Duplicative Claims and Uncertainty
Defendant asserts
that the first, second, third, seventh, eighth, ninth, and eleventh causes of
action are impermissibly duplicative and uncertain.
As a preliminary matter, there is a split of authority as to whether a
demurrer can be properly sustained for certain causes of action being
duplicative of other causes of action. (Compare
Palm Springs
Villas II Homeowners Assn., Inc. v. Parth (2016) 248 Cal.App.4th 268, 290 [demurrer properly
sustained on ground that cause of action was duplicative] with Blickman Turkus, LP v. MF
Downtown Sunnyvale, LLC
(2008) 162 Cal.App.4th 858, 890 [that a cause of action is duplicative “is not
a ground on which a demurrer may be sustained”].)
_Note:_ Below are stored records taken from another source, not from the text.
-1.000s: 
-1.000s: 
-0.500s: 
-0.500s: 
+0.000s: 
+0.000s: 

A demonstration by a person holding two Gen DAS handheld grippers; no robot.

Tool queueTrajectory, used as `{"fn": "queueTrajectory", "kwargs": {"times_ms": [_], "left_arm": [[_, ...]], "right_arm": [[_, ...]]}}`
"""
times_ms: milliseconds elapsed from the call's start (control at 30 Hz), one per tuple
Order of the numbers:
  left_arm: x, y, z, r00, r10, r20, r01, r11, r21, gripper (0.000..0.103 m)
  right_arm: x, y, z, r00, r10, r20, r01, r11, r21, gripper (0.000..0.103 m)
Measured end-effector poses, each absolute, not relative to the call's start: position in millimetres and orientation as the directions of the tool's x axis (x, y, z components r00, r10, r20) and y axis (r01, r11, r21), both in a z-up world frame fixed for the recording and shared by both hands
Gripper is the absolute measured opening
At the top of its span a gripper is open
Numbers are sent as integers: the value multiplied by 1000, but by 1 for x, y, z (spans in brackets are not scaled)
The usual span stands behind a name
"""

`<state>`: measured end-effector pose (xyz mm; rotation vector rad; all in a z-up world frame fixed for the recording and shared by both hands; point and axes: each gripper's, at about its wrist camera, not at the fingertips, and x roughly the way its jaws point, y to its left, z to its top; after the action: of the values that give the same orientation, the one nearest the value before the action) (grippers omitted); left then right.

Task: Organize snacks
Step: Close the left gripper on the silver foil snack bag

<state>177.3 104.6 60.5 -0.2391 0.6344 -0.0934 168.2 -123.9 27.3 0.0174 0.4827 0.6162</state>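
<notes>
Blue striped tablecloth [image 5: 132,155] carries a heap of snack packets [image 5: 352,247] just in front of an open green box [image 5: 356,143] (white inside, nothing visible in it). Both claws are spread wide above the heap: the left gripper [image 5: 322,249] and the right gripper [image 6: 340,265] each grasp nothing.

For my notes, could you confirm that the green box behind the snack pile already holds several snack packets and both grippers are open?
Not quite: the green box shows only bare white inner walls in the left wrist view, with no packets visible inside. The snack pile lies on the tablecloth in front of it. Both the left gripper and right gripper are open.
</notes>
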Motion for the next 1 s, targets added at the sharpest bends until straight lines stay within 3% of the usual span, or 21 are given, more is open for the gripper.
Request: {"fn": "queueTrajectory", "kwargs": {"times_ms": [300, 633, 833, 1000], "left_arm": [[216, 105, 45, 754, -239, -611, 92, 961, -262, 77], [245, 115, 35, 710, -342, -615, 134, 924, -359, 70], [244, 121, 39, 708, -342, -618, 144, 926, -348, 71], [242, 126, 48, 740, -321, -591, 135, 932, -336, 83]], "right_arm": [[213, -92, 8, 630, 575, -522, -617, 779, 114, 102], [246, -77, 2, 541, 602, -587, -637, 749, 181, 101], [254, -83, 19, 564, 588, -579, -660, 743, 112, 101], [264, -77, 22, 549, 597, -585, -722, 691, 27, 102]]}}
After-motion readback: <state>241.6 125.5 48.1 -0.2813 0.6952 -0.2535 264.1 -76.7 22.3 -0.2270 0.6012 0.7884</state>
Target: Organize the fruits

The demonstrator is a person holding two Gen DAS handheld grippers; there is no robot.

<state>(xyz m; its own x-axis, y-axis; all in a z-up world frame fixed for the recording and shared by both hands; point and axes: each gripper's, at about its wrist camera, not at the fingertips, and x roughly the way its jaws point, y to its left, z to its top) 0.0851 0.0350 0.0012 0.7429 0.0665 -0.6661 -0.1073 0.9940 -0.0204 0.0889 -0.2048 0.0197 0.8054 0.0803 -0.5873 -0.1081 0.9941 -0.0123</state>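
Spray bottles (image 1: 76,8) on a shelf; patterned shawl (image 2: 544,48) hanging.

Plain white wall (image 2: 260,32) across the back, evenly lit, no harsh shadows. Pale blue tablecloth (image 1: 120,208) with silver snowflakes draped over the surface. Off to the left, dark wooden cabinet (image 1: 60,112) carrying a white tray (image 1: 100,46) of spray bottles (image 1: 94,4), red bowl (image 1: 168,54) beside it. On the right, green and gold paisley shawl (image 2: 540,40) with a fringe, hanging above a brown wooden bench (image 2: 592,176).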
A special demurrer for uncertainty, Code of Civil Procedure section 430.10(f),
is disfavored and will only be sustained where the pleading is so bad that
defendant cannot reasonably respond—i.e., cannot reasonably determine what
issues must be admitted or denied, or what counts or claims are directed
against him/her. (Khoury v. Maly’s of
Calif., Inc. (1993) 14 Cal.App.4th 612, 616.) Moreover, even if the pleading is somewhat
vague, “ambiguities can be clarified under modern discovery procedures.” (Ibid.)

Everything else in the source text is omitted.